**Data section**:
= Beginning of Section =
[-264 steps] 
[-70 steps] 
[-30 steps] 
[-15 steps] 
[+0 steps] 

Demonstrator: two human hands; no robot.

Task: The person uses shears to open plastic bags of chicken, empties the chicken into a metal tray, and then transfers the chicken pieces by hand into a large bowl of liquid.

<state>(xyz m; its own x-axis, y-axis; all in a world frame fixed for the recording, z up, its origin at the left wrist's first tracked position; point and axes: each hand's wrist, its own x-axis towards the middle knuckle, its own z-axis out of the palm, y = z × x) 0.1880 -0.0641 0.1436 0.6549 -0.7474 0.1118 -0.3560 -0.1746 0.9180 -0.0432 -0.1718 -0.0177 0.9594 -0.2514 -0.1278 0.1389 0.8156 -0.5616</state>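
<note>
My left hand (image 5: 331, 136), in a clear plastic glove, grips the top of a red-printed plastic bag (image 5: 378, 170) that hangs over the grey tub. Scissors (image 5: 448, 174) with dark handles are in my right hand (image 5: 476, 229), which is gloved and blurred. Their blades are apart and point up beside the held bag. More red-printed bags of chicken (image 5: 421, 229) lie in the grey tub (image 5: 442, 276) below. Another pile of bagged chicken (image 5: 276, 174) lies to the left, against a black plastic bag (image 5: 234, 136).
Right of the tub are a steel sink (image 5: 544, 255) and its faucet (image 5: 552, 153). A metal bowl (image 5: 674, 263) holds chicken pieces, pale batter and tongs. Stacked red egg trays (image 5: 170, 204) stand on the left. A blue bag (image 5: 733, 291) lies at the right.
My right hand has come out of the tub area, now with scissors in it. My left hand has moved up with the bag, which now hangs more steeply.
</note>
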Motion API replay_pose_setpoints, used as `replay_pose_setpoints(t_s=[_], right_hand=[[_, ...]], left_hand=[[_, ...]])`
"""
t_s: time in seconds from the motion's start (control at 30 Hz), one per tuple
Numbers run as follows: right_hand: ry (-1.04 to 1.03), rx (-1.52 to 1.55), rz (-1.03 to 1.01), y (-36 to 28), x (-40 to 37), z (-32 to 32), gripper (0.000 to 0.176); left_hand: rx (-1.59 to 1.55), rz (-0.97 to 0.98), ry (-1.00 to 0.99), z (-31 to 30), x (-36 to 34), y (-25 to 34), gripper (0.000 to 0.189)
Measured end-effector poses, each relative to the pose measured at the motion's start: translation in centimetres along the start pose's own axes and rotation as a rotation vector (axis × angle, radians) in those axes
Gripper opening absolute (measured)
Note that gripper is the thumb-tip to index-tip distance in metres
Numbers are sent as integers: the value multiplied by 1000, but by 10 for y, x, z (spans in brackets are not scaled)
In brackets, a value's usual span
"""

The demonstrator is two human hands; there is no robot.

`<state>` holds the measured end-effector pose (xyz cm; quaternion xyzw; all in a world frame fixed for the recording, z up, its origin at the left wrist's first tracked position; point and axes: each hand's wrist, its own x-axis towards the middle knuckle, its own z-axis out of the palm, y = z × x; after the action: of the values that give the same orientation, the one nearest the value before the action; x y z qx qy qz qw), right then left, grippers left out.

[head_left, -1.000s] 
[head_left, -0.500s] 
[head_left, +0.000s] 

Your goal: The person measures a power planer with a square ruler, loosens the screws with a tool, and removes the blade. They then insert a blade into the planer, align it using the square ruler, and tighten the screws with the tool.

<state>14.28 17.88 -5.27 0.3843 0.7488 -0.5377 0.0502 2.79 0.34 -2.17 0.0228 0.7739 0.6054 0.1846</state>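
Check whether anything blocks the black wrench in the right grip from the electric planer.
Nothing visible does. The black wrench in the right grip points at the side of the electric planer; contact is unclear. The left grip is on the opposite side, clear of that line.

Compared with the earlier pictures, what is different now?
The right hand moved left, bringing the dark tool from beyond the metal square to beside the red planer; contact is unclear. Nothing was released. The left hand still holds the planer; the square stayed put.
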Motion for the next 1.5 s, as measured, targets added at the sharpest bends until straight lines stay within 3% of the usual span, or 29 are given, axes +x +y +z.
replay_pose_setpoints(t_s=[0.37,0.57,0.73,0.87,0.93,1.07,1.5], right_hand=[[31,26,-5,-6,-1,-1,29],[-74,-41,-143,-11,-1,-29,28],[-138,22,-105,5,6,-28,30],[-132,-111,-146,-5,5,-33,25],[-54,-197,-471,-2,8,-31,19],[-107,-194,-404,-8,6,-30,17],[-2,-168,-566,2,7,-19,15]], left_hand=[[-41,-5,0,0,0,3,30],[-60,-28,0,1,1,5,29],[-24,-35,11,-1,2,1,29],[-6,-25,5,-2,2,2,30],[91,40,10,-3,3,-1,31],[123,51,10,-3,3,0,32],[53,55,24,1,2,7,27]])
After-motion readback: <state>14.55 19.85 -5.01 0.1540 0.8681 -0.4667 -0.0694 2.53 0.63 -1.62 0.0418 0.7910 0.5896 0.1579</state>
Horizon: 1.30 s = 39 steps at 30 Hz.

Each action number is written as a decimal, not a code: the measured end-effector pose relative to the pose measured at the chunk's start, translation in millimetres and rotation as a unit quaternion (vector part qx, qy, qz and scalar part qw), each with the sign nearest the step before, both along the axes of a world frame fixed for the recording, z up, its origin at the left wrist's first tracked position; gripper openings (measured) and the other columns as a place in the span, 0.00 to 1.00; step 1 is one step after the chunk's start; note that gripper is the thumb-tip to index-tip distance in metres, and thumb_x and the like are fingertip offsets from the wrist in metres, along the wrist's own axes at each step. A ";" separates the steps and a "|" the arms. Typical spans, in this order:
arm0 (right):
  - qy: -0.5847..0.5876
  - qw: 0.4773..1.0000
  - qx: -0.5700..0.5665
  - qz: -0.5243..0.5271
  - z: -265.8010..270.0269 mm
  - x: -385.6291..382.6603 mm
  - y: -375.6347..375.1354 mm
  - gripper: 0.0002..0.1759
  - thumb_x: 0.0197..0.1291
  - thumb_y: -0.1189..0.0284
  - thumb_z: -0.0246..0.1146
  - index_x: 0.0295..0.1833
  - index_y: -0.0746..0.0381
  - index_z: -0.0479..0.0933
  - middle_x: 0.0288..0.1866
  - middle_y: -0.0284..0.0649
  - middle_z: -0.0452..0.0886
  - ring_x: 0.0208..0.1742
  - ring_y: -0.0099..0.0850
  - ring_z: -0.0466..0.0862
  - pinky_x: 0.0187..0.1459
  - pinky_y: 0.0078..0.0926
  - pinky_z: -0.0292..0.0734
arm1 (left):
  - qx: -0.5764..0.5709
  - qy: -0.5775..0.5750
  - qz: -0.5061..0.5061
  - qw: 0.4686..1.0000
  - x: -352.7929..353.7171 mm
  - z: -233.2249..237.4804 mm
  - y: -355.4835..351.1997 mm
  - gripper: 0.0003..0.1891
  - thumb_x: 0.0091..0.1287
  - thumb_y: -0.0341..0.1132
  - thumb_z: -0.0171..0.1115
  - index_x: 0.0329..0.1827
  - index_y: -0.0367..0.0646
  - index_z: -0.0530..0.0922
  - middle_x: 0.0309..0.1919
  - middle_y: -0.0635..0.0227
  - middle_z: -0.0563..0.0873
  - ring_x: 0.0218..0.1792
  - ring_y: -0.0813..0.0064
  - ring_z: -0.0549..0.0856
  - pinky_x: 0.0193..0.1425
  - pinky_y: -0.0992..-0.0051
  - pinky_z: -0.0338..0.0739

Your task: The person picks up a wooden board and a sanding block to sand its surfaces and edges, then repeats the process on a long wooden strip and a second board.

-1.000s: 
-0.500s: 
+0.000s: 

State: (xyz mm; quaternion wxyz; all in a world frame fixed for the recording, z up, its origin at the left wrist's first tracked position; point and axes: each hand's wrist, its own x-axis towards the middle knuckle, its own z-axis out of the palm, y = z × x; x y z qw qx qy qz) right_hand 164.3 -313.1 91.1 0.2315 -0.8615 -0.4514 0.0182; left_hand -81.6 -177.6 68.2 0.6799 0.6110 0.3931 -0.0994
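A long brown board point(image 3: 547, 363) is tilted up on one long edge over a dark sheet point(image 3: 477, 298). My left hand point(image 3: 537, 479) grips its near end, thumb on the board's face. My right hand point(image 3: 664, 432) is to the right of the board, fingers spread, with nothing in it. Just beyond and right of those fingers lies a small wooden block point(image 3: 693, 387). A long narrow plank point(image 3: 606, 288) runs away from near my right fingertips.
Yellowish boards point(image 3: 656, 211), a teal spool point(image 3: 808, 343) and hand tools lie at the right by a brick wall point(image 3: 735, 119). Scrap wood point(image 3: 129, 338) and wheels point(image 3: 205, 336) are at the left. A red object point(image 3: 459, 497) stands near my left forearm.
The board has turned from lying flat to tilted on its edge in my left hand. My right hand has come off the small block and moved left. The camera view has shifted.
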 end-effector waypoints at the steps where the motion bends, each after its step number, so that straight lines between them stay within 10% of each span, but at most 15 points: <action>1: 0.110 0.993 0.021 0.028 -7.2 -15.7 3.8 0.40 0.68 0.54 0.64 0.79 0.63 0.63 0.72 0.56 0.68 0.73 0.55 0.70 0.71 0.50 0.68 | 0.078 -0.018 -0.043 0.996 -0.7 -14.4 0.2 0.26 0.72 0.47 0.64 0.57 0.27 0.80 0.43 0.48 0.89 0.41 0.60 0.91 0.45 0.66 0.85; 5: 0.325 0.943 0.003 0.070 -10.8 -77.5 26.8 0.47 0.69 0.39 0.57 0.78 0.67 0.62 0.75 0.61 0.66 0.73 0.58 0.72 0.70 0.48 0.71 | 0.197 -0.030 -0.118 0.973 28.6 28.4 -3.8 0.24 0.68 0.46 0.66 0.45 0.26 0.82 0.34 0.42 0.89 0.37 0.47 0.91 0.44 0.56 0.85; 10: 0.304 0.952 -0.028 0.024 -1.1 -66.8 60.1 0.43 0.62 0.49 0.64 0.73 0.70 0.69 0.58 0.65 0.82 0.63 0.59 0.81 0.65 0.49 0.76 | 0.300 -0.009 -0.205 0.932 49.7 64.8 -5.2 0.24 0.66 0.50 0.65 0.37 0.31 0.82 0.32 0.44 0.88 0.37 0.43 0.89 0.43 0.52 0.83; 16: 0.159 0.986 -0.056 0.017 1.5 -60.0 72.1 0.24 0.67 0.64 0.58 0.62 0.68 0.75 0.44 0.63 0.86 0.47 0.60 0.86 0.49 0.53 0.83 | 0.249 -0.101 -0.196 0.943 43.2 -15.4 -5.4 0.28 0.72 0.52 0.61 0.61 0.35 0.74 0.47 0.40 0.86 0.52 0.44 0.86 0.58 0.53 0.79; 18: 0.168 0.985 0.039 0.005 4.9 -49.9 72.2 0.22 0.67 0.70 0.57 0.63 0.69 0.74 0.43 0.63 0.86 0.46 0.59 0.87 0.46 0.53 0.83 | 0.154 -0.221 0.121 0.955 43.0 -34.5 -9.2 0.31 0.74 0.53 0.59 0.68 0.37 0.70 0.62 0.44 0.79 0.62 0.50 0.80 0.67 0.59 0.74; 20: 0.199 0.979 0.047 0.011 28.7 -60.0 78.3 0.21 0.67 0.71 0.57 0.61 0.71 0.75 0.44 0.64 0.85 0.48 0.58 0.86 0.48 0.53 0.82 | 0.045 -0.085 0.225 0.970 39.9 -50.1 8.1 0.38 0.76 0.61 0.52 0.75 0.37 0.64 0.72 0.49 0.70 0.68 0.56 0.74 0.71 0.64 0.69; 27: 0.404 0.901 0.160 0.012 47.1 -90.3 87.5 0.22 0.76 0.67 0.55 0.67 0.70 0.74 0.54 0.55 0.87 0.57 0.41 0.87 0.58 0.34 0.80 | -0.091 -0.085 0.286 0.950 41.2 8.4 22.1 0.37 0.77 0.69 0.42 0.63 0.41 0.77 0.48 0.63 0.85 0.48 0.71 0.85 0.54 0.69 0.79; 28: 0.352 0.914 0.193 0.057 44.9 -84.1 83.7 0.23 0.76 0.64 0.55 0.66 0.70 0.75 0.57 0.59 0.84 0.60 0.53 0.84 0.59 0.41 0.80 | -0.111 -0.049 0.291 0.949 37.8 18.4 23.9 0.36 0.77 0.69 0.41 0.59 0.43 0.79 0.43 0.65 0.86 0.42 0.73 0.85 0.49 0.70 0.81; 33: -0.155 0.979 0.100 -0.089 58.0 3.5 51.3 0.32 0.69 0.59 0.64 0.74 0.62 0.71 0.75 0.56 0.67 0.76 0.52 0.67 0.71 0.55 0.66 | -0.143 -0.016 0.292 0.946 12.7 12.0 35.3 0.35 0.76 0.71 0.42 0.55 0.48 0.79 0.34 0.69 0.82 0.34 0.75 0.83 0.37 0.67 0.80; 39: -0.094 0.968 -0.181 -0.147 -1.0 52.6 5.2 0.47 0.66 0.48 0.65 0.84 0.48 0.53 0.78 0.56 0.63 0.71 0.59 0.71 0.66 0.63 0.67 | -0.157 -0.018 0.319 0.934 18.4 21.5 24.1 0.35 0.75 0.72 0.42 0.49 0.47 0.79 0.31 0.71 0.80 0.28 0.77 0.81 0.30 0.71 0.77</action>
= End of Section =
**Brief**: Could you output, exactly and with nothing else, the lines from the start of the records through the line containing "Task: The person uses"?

**The completed task**:
[-264 steps] 
[-70 steps] 
[-30 steps] 
[-15 steps] 
[+0 steps] 

Demonstrator: two human hands; no robot.

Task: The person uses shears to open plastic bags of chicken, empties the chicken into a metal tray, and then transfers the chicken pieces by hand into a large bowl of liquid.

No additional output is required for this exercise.